Il risultato è intrigante e funziona, trascinandoci nel teatro ancor più di quanto ci accadrebbe in un teatro reale, con l'unico limite di una tecnologia ancora non del tutto matura, le cui problematiche relative a visore opprimente e risoluzione ancora non eccelsa vengono enfatizzate dalla durata impegnativa e la necessità di passare molti minuti guardando all'indietro per seguire gli spostamenti di Germano tra il pubblico. Limiti che è giusto mettere alla prova in questa fase di sperimentazione e crescita di una tecnologia recente come la realtà virtuale. Segnale d'allarme - La mia battaglia VR lo fa con consapevole lucidità e propone un ulteriore ambito, diverso e promettente, in cui la realtà virtuale può muoversi, distante dalle installazioni artistiche più astratte o l'interattività più spinta, come punto di incontro e condivisione, in contrasto con l'isolamento che, inevitabilmente, rischia di incoraggiare.

Conclusioni

Chiudiamo la nostra recensione di Segnale d'allarme - La mia battaglia accogliendo con entusiasmo questo esperimento firmato Elio Germano e Omar Rashid.
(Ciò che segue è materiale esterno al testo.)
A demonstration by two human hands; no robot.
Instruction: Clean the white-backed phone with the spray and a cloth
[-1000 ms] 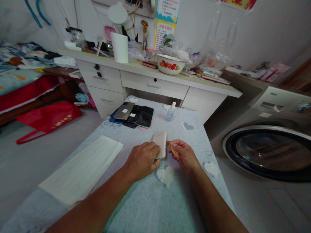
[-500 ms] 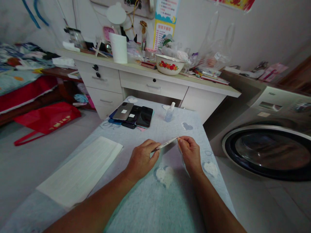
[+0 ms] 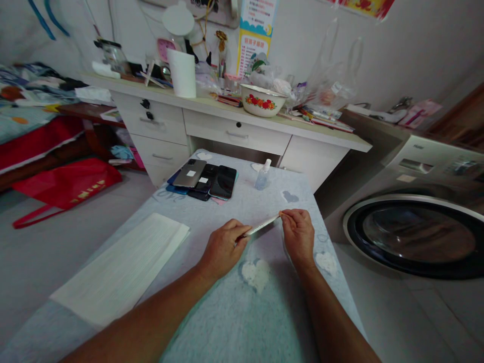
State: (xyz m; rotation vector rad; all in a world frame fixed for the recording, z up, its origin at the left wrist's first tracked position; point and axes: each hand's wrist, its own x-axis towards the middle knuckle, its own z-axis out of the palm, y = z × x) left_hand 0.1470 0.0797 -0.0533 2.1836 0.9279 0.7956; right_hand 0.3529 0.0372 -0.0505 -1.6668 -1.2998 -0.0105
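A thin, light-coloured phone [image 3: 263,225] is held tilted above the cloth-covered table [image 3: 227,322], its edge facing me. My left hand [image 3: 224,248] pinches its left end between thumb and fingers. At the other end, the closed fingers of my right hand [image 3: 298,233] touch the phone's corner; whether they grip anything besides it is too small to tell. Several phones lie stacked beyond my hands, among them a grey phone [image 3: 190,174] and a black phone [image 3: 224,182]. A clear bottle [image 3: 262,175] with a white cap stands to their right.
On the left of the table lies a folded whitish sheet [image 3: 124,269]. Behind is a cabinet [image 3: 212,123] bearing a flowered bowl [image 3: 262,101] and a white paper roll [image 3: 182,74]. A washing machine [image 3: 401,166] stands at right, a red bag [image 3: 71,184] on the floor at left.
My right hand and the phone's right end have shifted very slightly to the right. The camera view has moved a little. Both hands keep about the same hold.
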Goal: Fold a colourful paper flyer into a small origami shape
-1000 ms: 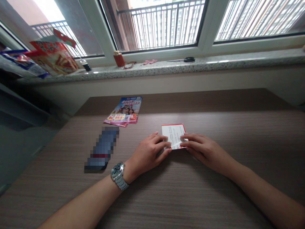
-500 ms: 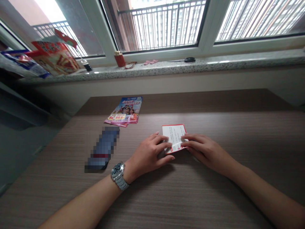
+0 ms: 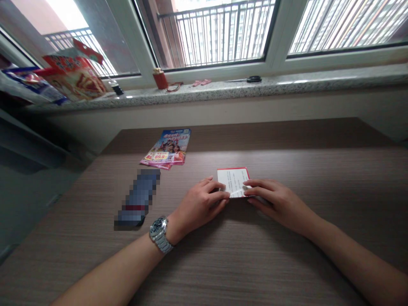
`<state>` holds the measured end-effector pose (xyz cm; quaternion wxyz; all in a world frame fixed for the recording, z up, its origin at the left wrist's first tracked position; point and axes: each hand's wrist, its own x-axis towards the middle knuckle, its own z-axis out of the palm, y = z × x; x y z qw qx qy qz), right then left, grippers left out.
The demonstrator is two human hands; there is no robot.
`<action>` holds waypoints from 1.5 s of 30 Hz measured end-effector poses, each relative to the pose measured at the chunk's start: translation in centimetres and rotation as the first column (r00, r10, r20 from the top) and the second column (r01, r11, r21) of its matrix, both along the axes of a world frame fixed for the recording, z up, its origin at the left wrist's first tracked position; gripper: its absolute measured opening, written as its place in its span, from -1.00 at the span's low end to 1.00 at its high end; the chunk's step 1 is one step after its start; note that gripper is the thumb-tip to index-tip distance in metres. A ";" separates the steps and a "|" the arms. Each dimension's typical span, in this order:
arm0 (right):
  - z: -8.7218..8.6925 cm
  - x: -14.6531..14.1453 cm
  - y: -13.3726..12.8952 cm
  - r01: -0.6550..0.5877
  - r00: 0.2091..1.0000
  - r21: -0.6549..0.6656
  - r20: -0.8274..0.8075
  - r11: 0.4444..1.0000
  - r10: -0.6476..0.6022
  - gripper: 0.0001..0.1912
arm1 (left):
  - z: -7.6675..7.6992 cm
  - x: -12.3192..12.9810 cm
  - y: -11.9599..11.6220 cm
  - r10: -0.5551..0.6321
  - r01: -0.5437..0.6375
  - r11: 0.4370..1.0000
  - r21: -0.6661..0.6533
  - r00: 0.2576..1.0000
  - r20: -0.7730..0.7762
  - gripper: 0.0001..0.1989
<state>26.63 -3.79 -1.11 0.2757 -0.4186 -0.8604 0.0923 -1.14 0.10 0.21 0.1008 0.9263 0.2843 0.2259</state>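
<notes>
A small white leaflet (image 3: 234,178) with printed lines and a red far edge lies on the wooden table in front of me. My left hand (image 3: 205,199), with a metal watch (image 3: 159,231) on its wrist, holds the near left corner, fingers on top and thumb at the near edge. At the right side, my right hand (image 3: 270,195) pinches the near corner, its fingers on the paper and its thumb low at the edge. The near edge looks folded down or under; the underside is hidden.
Colourful flyers (image 3: 170,146) lie in a stack at the back left of the table (image 3: 287,140). A blurred-out dark blue object (image 3: 138,197) is beside my left forearm. On the windowsill stand food bags (image 3: 76,76), a red lighter-like item (image 3: 160,79) and scissors (image 3: 253,79).
The leaflet's near strip with red marks has turned down out of sight, so the sheet looks shorter. My left thumb has drawn in toward the fingers at the near edge.
</notes>
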 end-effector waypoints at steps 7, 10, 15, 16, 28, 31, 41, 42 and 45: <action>0.2 0.1 0.0 0.010 0.999 -0.060 -0.042 0.998 -0.013 -0.81 | -0.1 0.0 0.0 -0.025 0.025 0.999 -0.025 1.000 0.002 -0.74; 0.5 0.0 0.0 0.009 0.997 -0.076 -0.070 0.997 -0.015 -0.81 | -0.2 -0.1 0.1 -0.027 0.027 1.000 -0.017 1.000 0.013 -0.79; 0.8 -0.2 -0.1 0.009 0.994 -0.085 -0.108 0.996 -0.018 -0.81 | -0.1 -0.2 0.2 -0.037 0.038 0.999 -0.022 0.998 0.042 -0.81; 0.7 -0.2 -0.1 0.011 0.993 -0.084 -0.115 0.996 -0.020 -0.82 | 0.0 -0.2 0.2 -0.039 0.040 0.999 -0.024 0.998 0.052 -0.81; 0.7 -0.2 0.1 -0.020 0.988 -0.101 -0.157 0.995 0.004 -0.87 | -0.1 -0.1 0.1 0.024 -0.018 0.997 -0.069 0.996 0.082 -0.89; 0.6 -0.3 0.1 -0.018 0.986 -0.117 -0.166 0.993 -0.002 -0.86 | -0.1 -0.1 0.1 0.031 -0.026 0.997 -0.070 0.996 0.079 -0.90; 0.2 -0.4 0.3 -0.001 0.984 -0.126 -0.175 0.992 -0.022 -0.89 | -0.4 0.0 0.3 0.064 -0.060 0.994 -0.094 0.997 0.038 -0.91; 0.2 -0.4 0.3 0.001 0.984 -0.128 -0.179 0.992 -0.024 -0.89 | -0.4 0.1 0.3 0.066 -0.062 0.993 -0.096 0.997 0.036 -0.91; 0.2 -0.5 0.3 0.013 0.982 -0.145 -0.187 0.989 -0.040 -0.89 | -0.4 0.1 0.4 0.072 -0.068 0.992 -0.103 0.997 0.034 -0.90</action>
Si fa un uso interessante della realtà virtuale, diverso dalle tendenze attuali della tecnologia e importante in questa fase di sperimentazione sul mezzo, che aggiunge un ulteriore livello di fruizione allo spettacolo originale di Germano, già di per sé molto intrigante e coinvolgente.

Movieplayer.it
3.5/5
Voto medio
4.0/5

Perché ci piace

  • Lo spettacolo di Germano e il suo messaggio, prezioso per i tempi di oggi.
  • Il riuscito tentativo di trovare una strada diversa per la realtà virtuale.
  • Il senso di immersione e partecipazione che permette di superare i limiti della tecnologia.

Cosa non va

  • La durata impegnativa e la necessità di guardarsi spesso alle spalle mettono alla prova lo spettatore non abituato.